Tendría que haber escrito ayer algo, pero, aunque estoy en una casa muy bien acondicionada, nos falló la WiFi. Y ya se sabe que en este mundo moderno si te quedas sin WiFi
estás perdido. Es un chiste muy socorrido entre los religiosos contar que
cuando uno visita una comunidad por primera vez no suele empezar preguntando dónde
está la capilla, ni siquiera el comedor o la biblioteca. La pregunta ritual con
la que se inicia el diálogo se refiere casi
siempre a la contraseña de la WiFi. La capilla nos conecta con Dios.
Creemos en la presencia de Jesús en el sacramento de la Eucaristía. La WiFi nos
conecta con el mundo entero. Cuestión de prioridades. Tecleo estas notas al
filo de la medianoche, después de una jornada intensa. Afuera el termómetro
marca 26 grados, una temperatura excesiva teniendo en cuenta que estoy en El
Escorial, por encima de los mil metros sobre el nivel del mar. Para añadir más
dramatismo al asunto, leo que la
ola de calor en Groenlandia tendrá consecuencias en todo el planeta. He
decidido conectar un rato el aire acondicionado para no tener que luchar contra
las sábanas.
Aunque el asunto
del calentamiento global me preocupa mucho, lo que hoy me ha impactado ha sido
la lectura de un artículo
que comenta el último (julio de este año) barómetro del CIS (Centro de
Investigaciones Sociológicas) en España. El articulista echa mano de tópicos –como
la alusión a la célebre y malinterpretada frase de Manuel Azaña
cuando proclamó en octubre de 1931 que “España
ha dejado de ser católica”– para decir, con los datos en la mano, que ya hay en España más ateos y no creyentes que católicos practicantes. Dos tercios de los
españoles se declaran todavía
católicos, pero solo un 22,7% participa ordinariamente en la celebración de los sacramentos.

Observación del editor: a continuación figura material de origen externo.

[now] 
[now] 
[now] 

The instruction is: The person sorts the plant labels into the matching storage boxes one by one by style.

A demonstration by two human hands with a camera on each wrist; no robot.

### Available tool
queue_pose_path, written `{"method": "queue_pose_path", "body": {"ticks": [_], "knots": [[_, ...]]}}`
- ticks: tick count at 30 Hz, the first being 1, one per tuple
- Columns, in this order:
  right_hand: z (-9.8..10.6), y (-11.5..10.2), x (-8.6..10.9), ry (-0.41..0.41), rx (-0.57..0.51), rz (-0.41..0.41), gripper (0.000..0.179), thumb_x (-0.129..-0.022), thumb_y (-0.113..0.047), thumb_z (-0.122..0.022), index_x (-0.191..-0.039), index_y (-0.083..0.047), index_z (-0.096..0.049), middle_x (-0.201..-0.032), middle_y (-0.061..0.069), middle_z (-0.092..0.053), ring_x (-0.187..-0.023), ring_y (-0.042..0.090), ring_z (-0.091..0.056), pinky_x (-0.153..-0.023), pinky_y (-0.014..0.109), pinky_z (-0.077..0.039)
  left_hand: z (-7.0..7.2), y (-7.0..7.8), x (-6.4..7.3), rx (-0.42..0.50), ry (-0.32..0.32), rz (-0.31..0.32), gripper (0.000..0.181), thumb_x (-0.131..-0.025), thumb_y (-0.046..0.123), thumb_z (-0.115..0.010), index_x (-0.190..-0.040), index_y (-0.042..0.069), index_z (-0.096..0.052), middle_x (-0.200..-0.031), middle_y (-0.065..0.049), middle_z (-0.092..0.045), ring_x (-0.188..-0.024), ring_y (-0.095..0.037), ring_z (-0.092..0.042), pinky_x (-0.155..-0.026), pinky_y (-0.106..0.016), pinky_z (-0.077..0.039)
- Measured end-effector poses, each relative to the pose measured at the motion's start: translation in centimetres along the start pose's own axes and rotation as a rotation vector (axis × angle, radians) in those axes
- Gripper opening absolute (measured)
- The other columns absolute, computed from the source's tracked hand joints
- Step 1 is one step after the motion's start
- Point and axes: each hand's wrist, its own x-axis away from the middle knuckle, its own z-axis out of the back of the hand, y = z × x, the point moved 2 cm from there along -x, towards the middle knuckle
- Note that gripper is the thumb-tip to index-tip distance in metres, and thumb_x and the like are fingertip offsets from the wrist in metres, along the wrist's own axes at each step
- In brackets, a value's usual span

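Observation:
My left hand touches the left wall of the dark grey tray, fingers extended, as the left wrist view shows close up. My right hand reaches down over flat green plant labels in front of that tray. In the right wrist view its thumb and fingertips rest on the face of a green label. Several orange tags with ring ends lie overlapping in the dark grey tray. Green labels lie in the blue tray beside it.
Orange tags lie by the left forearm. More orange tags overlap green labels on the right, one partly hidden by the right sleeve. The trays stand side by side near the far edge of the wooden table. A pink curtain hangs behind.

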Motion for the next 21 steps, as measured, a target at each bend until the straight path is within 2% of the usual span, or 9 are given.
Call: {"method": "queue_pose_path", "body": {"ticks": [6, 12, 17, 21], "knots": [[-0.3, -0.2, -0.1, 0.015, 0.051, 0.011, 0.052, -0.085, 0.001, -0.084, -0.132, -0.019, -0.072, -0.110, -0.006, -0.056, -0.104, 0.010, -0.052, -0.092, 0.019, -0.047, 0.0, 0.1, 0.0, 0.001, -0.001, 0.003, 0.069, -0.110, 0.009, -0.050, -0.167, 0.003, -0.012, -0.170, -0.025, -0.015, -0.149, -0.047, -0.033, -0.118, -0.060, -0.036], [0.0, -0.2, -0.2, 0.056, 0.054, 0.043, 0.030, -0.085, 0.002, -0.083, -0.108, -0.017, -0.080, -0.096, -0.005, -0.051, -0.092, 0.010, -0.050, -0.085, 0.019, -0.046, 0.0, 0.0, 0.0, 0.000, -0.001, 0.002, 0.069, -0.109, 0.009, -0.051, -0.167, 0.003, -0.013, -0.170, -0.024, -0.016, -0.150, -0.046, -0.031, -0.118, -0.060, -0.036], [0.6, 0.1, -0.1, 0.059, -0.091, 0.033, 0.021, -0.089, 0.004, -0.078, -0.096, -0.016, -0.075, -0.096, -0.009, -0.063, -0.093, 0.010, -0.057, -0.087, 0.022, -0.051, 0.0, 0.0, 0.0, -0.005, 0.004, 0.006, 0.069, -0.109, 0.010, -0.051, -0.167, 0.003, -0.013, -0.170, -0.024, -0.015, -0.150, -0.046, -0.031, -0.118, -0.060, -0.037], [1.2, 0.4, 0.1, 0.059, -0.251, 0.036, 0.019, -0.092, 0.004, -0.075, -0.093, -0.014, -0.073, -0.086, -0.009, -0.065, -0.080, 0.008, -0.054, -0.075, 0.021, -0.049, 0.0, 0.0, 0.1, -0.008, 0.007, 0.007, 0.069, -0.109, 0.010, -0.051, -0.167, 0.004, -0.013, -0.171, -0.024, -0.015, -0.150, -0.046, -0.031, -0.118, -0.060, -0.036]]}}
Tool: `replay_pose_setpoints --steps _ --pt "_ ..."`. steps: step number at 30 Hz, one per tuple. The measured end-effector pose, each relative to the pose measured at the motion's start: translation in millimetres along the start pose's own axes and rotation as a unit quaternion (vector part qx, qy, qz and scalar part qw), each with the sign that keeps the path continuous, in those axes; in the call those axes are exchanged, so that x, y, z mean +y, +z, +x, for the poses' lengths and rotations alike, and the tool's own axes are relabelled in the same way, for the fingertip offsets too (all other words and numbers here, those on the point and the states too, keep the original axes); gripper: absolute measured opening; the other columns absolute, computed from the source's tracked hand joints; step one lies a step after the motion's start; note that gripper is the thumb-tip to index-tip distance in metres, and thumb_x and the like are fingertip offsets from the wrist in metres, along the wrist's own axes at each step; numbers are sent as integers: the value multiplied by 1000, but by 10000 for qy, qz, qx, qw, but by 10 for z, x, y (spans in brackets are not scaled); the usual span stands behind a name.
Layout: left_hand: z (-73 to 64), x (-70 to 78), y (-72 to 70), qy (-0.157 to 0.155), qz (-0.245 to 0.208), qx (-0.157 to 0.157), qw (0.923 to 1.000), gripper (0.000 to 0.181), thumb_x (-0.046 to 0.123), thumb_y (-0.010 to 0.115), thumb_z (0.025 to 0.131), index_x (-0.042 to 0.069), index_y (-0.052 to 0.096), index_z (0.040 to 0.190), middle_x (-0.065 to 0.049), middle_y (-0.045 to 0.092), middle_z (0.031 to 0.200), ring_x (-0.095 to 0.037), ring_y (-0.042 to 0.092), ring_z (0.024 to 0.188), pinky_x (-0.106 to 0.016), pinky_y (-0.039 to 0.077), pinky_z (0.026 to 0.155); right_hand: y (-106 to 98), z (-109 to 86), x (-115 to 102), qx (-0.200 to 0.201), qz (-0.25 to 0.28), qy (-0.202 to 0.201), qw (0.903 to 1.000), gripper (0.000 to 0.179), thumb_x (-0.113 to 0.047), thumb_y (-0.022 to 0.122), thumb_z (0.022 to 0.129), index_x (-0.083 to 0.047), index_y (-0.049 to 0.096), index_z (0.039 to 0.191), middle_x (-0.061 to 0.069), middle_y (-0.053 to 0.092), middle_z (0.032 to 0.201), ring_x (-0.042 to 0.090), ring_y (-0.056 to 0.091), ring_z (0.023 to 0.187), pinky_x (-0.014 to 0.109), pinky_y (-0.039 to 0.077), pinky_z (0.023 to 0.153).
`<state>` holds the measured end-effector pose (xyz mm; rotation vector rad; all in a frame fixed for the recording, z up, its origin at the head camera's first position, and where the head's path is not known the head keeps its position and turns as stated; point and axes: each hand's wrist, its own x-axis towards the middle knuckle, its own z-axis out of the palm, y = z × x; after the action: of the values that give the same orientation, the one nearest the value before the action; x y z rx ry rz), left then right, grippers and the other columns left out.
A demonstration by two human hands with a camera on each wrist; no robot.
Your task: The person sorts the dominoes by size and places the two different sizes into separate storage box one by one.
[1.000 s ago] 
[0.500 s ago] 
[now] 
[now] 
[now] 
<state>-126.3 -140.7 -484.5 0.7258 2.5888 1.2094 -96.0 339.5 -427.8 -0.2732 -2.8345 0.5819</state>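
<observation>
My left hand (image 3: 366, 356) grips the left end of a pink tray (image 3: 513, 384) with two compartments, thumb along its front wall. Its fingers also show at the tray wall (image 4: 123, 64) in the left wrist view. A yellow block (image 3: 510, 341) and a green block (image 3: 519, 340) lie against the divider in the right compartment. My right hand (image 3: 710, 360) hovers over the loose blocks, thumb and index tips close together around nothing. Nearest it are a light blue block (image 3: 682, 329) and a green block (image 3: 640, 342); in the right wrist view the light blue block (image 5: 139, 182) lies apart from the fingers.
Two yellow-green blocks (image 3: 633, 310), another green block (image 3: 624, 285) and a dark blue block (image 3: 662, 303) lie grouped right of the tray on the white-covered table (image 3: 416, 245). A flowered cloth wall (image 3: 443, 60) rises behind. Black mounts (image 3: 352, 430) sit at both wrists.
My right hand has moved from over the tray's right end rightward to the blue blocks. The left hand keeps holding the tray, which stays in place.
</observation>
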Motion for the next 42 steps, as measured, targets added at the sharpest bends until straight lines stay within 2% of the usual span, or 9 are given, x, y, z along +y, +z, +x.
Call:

Parece que la suma de quienes se profesan ateos, agnósticos o no creyentes llega
al 29%. Cataluña y Euskadi son las dos comunidades donde se registra el mayor
número de ateos. Según los datos de la propia Conferencia Episcopal, en 2007 se
celebraron 325.271 bautizos en España mientras que el pasado año descendieron a
214.271. Ha bajado notablemente el número de bautizos de niños, pero crece
poco a poco el de adultos.
Y esta sí que es una novedad en un país en el que la práctica del bautismo de
niños era casi universal.
¿Qué nos indican
estas estadísticas? ¿Hacia dónde vamos? Se puede hacer una lectura
catastrofista (los números dan pie para ello) o, más bien, una lectura providencial. Yo me apunto a la
segunda. Los cambios tan vertiginosos que Europa está experimentando me recuerdan
a los movimientos que hacían los antiguos agricultores cuando sacudían el
cedazo para cernir o cribar el trigo de la paja. La crisis está poniendo a las
claras el verdadero valor de la fe. Muchas prácticas y estructuras caerán. Solo la fe verdadera permanecerá incólume. Me parece evidente que la Iglesia va camino
de convertirse en una minoría en esta Europa multicultural y plurirreligiosa.
Sería muy triste si esa minoría se convirtiera en un residuo de otras épocas, en una especie de grupo sobrante, en un
gueto replegado sobre sí mismo, nostálgico del pasado. Pero sería prometedor si
esa Iglesia minoritaria aceptara con humildad ser un resto. Hace un par de años que escribí
sobre este asunto en el blog. La espiritualidad bíblica del resto puede ayudarnos mucho a vivir esta
coyuntura histórica como una oportunidad de purificación, de vuelta al
Evangelio y de una nueva propuesta de vida en este contexto relativista, líquido,
posthumanista y, sin embargo, abierto a nuevas propuestas de sentido. Yo no
vivo como un drama el descenso numérico, por otra parte explicable teniendo en
cuenta “cómo se hace uno cristiano” en la actualidad. Lo que me preocupa es no
ser capaces de interpretar el momento presente y de aceptar que ser sal
significa aprender a morir en la masa sin renunciar a darle sabor. Lo que le
sucedió a Jesús le sucede también a su comunidad. Prefiero fijarme en las nuevas comunidades que nacen (toda Europa está llena de pequeñas iniciativas evangelizadoras) que en los números que descienden. Será que el taller sobre Indagación Apreciativa que estoy animando me ha distorsionado la mirada o que no estoy dispuesto a aceptar mi cuota de responsabilidad. ¡Quién sabe!